Depending on some of those factors, if you’re up to date with all payments to your loan or line of credit, this may help prevent damage to your credit score. No matter what, any type of borrowing needs to be done thoughtfully and responsibly.
Line of Credit vs. Loan: Key Points
Hopefully, this article has given you some valuable information today that may help you understand the difference between a personal loan and a loan like a line of credit. Remember, your financial situation is unique and needs to be treated that way. But to recap some of the points we covered today, broadly speaking:
- A personal loan typically gives a borrower a lump sum, which they pay back with interest and/or other charges, on an agreed-upon schedule. A line of credit gives a borrower access to funds up to a maximum amount.
- A line of credit is what’s categorized as “revolving credit.” It allows the borrower to draw funds as they see fit, as opposed to borrowing money all at once.
- Depending on the situation, a personal loan is generally used when a borrower knows how much money they will need.

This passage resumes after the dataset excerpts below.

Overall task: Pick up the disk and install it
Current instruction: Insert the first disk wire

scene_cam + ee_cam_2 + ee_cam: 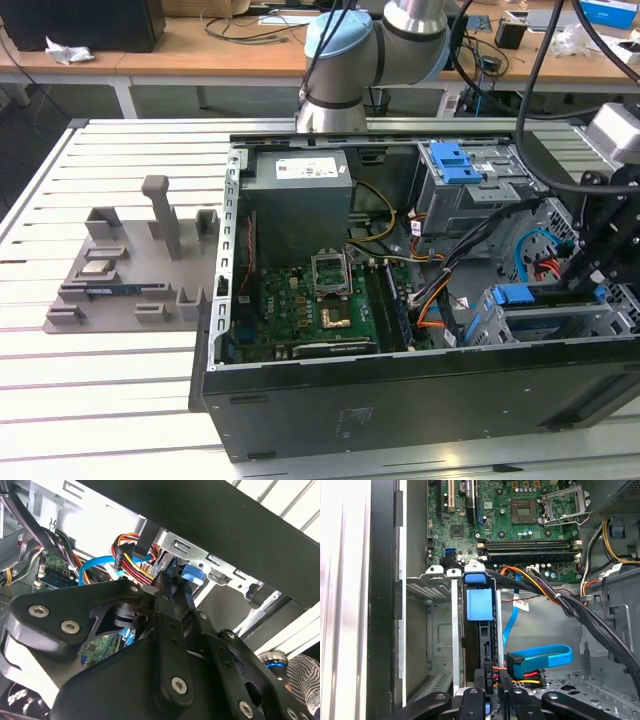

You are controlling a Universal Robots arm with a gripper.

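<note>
Nearest us, low at the exterior view's right, the black metal gripper [598, 262] hangs inside the open black computer case [400, 400]. We cannot tell if its jaws pinch anything. Just past it, the flat silver disk with blue side rails [485, 645] seems to stand edge-up in the grey metal cage [432, 625]. The red, yellow and blue wires [535, 662] lie close by and could get snagged or squashed. Farther off, the green board [520, 525] could get bumped.

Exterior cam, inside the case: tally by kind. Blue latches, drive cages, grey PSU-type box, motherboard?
blue latches: 2
drive cages: 2
grey metal box: 1
motherboard: 1
Total: 6
</note>
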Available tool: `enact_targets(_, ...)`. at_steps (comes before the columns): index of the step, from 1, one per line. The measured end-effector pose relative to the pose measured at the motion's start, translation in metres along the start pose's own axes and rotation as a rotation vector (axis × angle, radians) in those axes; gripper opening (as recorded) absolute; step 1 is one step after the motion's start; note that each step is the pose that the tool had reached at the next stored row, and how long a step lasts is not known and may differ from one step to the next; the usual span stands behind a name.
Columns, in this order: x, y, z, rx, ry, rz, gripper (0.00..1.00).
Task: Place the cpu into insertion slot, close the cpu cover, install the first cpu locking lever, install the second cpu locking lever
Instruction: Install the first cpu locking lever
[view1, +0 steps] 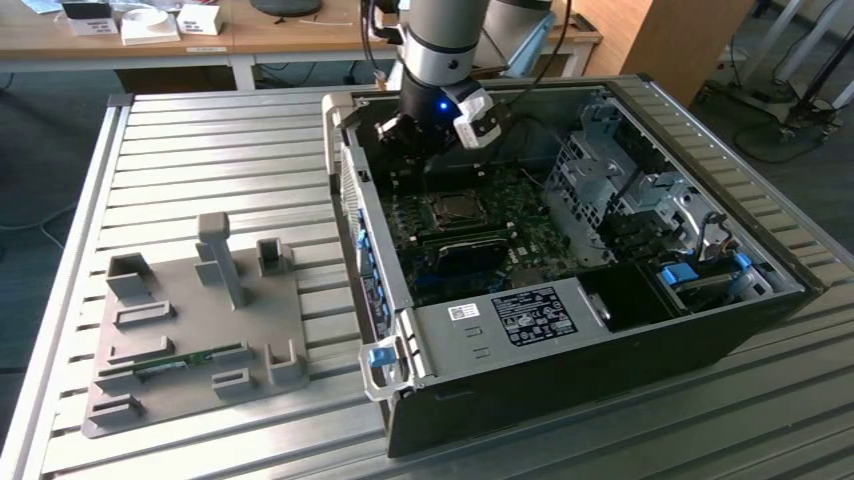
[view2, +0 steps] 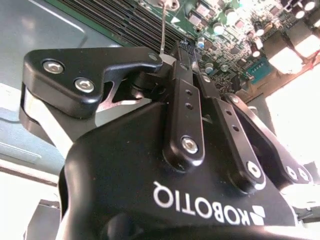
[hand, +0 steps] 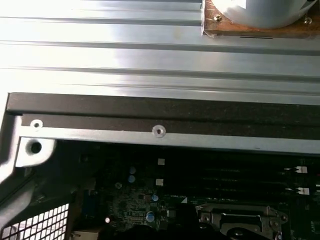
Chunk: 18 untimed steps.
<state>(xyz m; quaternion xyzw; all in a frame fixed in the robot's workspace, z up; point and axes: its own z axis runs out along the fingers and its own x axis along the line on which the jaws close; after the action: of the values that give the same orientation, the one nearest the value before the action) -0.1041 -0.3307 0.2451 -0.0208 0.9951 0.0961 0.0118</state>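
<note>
In the exterior view an open computer case (view1: 561, 330) lies on a slatted metal table. The cpu (view1: 458, 207), a silver-grey square, sits in the insertion slot (view1: 454, 222) on the green board. The shiny cpu cover (view1: 430, 212) seems to lie flat around it. My gripper (view1: 408, 155) hangs inside the case just beyond the slot's far edge. In the second wrist view the gripper (view2: 162, 56) is shut on a thin metal rod, a cpu locking lever (view2: 163, 27), which sticks out past the fingertips toward the board. Part of the cover's metal frame (hand: 235, 216) shows in the first wrist view.
A grey fixture plate (view1: 200, 330) holding a memory stick (view1: 174, 365) lies at the exterior view's left. Inside the case are a labelled power supply (view1: 534, 310), a drive cage (view1: 627, 180) and long memory slots (hand: 260, 182). The case wall (hand: 150, 107) runs close by.
</note>
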Motion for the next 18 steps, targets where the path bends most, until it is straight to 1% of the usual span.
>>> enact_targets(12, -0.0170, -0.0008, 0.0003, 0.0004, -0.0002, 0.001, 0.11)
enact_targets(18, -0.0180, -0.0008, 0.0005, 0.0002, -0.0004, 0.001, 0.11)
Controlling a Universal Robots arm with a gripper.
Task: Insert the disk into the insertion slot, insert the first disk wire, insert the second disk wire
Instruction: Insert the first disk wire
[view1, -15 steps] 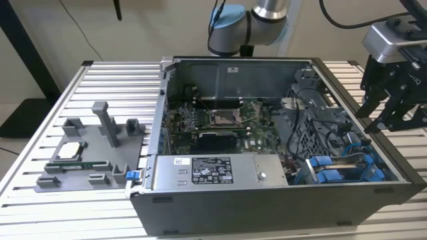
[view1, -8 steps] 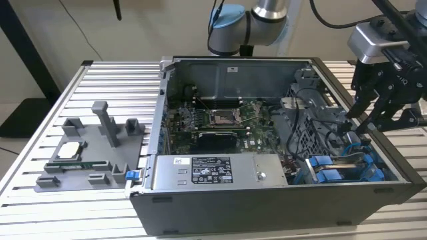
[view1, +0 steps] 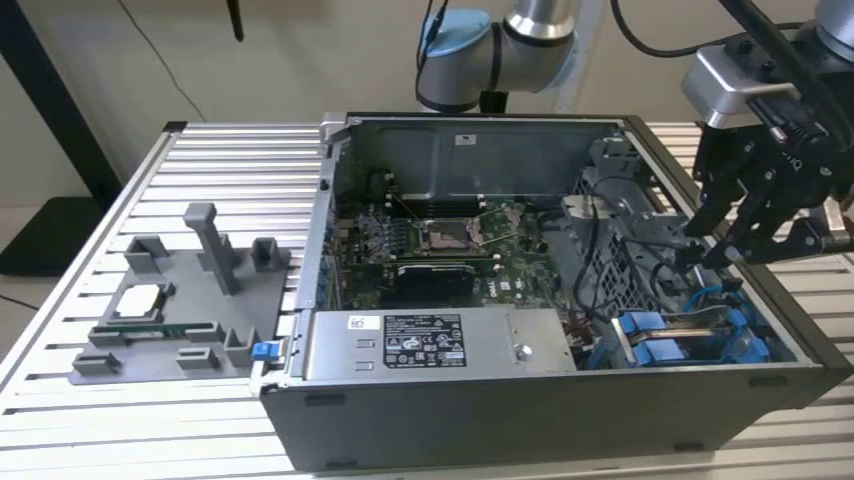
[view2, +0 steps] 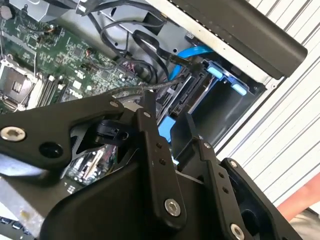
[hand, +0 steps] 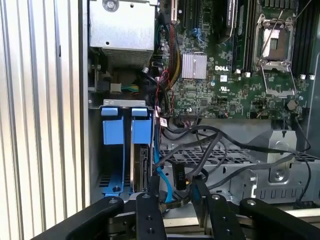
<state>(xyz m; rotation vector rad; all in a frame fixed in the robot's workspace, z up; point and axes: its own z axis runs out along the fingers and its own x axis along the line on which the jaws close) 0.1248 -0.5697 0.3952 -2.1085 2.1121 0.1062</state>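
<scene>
Currently, a desktop PC case (view1: 534, 410) lies open on a slatted metal table (view1: 80, 420). The robot's gripper (view1: 714, 250) hangs at centre right of the exterior view, over the drive-bay corner.

Step in hand, as I judge it: wiring, not disk insertion. The disk (hand: 142, 167) looks already seated edge-on in the insertion slot (view1: 687, 340), lower right of the exterior view, w/ its blue carrier tab (hand: 141, 131) at the bay mouth. I can't confirm it's fully home.

In the first wrist view the gripper's two black fingers (hand: 149, 210) stand partly spread, w/ a clear gap btwn them. A black cable connector (hand: 179, 175) and a blue data cable (hand: 162, 177) sit just beyond the tips. Nothing is plainly pinched, and contact can't be told.

This step calls for gripping a connector squarely and lining it up w/ the port on the disk's end, w/o snagging the loose black wires (hand: 235, 150) nearby.
</scene>
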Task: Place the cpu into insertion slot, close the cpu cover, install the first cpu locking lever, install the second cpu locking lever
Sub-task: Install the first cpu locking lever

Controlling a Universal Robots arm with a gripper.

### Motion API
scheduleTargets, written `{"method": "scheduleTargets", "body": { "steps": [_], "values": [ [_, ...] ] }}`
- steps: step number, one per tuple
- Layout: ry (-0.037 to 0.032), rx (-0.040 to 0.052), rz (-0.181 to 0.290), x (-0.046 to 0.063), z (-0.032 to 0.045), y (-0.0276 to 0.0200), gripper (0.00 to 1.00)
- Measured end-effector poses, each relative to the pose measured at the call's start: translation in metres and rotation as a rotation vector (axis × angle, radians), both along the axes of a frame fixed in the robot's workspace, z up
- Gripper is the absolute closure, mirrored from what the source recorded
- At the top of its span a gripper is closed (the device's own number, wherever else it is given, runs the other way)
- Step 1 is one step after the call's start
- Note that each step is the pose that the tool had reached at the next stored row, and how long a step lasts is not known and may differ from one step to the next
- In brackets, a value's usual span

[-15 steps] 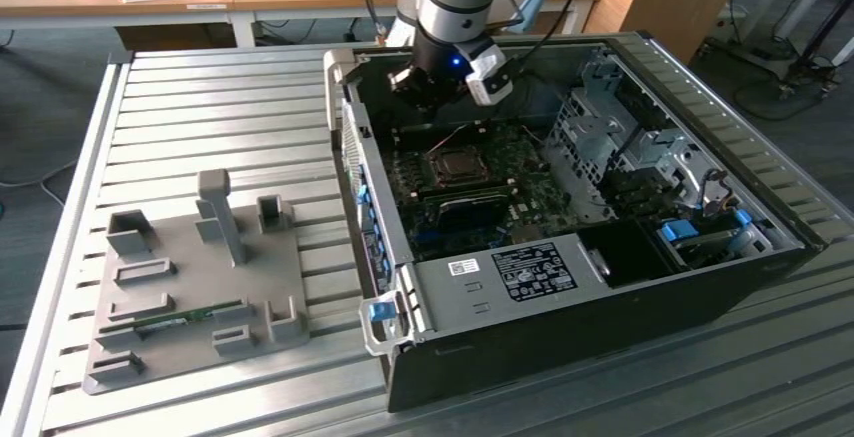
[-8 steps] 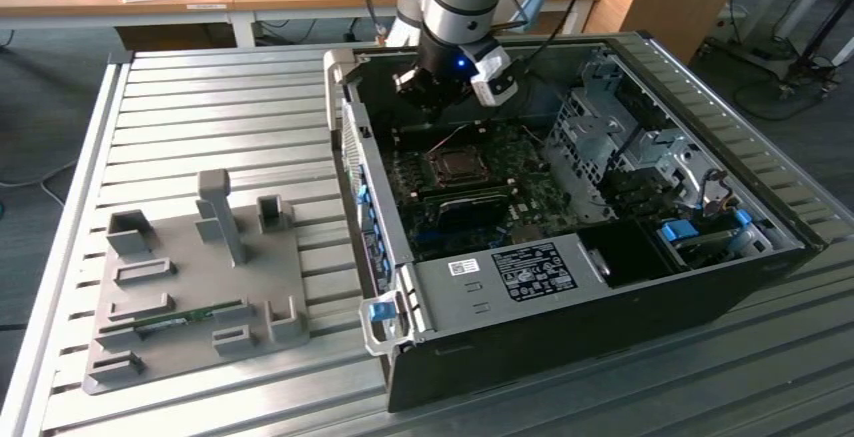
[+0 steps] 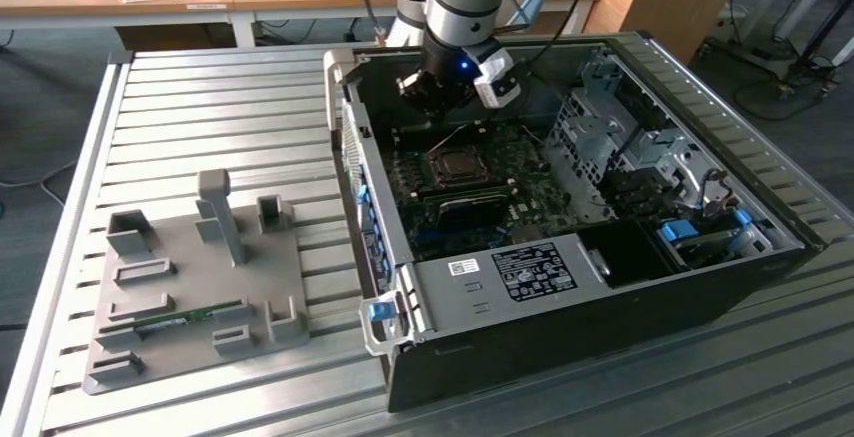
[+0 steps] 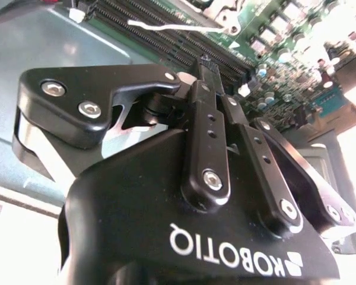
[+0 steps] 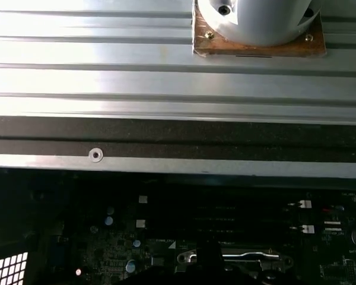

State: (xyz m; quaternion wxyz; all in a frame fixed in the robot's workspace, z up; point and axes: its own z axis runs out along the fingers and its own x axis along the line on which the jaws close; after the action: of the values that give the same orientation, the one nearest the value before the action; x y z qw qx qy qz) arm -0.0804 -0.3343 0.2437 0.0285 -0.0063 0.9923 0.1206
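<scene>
Exterior view, arm: a Universal Robots arm (image 3: 461, 7) reaches down into an open computer case (image 3: 574, 342) set on a slatted metal bench (image 3: 214, 107).
Exterior view, claw: the black claw (image 3: 427, 90) hangs inside the case above the motherboard (image 3: 467, 202), apart from it.
Exterior view, insertion slot: the dark square insertion slot (image 3: 461, 164) lies flat on the motherboard, near the claw and lower than it, untouched. Its contents are too small to tell.
Exterior view, fixture: a grey fixture plate (image 3: 200, 287) sits outside the case, well apart from the claw, with a green memory stick (image 3: 174, 319) lying in it.
Second wrist view, claw: the claw (image 4: 206, 66) shows its black link bars drawn in to one tip — pressed together, with nothing seen pinched.
Second wrist view, board: beyond the tip run long black memory slots (image 4: 166, 41), with a thin pale wire (image 4: 172, 27) farther off.
First wrist view, bench: bright slats carry a pale round post on a brown plate (image 5: 258, 47).
First wrist view, case: a black rim strip with one screw (image 5: 95, 155) borders the dark board — a silvery bar (image 5: 225, 256) lies across it.
</scene>
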Motion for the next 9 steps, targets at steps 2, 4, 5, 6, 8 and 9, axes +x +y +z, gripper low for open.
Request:
{"method": "scheduleTargets", "body": {
  "steps": [2,4,5,6,8,9],
  "values": [
    [0.0001,-0.0042,0.000,0.0000,-0.0001,0.0001,0.89],
    [0.0001,-0.0043,0.000,0.0000,-0.0001,0.0001,0.89],
    [0.0001,-0.0040,0.000,0.0000,-0.0001,0.0001,0.89],
    [0.0001,-0.0014,0.000,-0.0001,-0.0001,0.0002,0.89],
    [0.0000,0.0033,0.000,-0.0001,-0.0001,0.0002,0.89],
    [0.0001,0.0035,0.000,0.0000,-0.0001,0.0002,0.89]
  ]
}}
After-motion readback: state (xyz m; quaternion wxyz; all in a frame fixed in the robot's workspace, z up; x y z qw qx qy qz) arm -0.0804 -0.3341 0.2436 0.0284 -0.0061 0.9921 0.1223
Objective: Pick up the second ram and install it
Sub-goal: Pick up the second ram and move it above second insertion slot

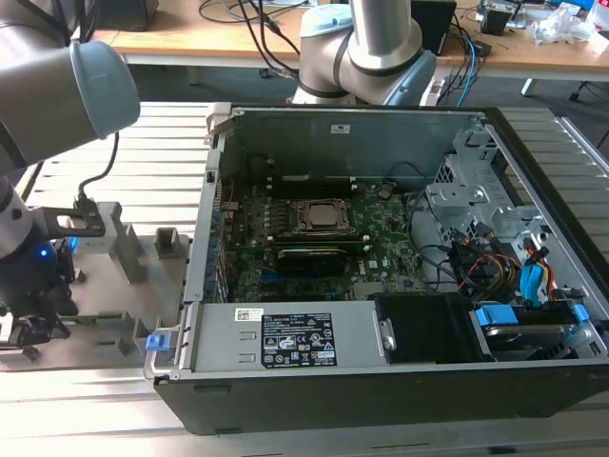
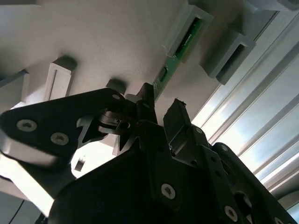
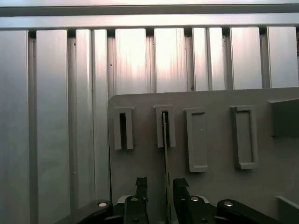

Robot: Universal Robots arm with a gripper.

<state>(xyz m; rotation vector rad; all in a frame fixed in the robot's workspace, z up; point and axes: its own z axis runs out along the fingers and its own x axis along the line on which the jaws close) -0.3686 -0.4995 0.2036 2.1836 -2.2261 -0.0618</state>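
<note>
Between gripper [image 3: 161, 183] fingers, the second ram [image 3: 165, 151].

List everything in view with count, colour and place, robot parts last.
Thin green ram stick: one, green, standing on edge in a slot of the holder tray.
Grey plastic holder tray: one, grey, on the table, at the exterior view's left of the case.
Open black computer case: one, black and grey, centre of the exterior view.
Large green motherboard: one, green, inside the case.
Silver CPU socket: one, mid-motherboard.
Ribbed aluminium table: one, silver, under everything.
Robot arm: one, grey with blue caps.
Gripper: one, black, open, astride the stick.
</note>
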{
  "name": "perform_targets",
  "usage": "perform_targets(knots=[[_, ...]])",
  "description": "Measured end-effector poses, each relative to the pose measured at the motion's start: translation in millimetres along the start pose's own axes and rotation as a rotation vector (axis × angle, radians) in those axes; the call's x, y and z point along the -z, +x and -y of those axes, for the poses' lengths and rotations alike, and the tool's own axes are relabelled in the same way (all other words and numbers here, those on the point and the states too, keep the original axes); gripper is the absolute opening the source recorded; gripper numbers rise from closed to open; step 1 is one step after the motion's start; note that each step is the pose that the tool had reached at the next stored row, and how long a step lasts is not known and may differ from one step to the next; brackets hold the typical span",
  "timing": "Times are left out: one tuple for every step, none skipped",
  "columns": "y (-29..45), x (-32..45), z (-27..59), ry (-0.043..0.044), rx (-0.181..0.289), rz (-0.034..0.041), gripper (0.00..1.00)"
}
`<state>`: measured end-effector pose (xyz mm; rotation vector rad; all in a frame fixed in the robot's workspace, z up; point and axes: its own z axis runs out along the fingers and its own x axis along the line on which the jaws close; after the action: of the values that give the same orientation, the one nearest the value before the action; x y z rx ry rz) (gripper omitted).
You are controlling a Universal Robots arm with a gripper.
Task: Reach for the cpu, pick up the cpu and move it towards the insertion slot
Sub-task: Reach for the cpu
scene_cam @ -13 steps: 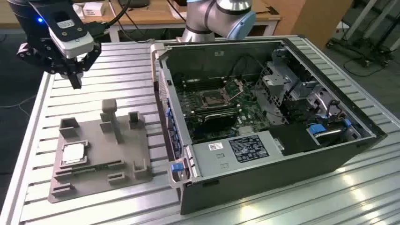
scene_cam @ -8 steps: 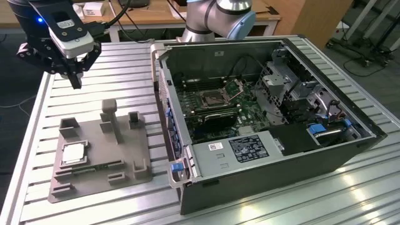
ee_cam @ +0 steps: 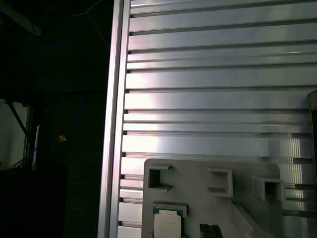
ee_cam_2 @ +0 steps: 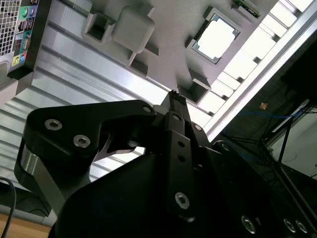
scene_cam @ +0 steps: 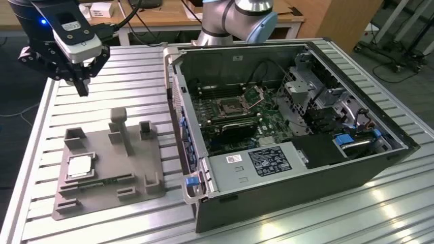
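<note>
gripper point(scene_cam: 82, 89) hangs over the slatted desk point(scene_cam: 135, 66), jaws clenched on nothing, cpu point(scene_cam: 80, 166) well apart in its grey holder point(scene_cam: 109, 148)

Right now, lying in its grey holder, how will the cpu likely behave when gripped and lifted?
The cpu looks thin, flat and metal-topped, so probably stiff and light. Its shiny top may be slippery. Seated in the grey holder, it likely offers only thin edges to grip.

cpu point(scene_cam: 80, 166) lies flat, silvery top up, in the grey holder point(scene_cam: 135, 168). insertion slot point(scene_cam: 233, 108) sits inside the open case point(scene_cam: 305, 188), hinged plate point(scene_cam: 256, 94) flipped up.
</note>
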<state>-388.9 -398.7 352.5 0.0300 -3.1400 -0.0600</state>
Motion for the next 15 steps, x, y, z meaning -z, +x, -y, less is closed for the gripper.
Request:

Whereas, people would generally look for a loan like a line of credit if they’re not sure of the exact amount they need.
- A line of credit is also a helpful safety net in case one of life’s unexpected and expensive emergencies come up.
Remember, just because one of these methods worked for a friend or family member doesn’t mean it will necessarily work for you. Always look at the whole picture to make the best financial choice for your situation.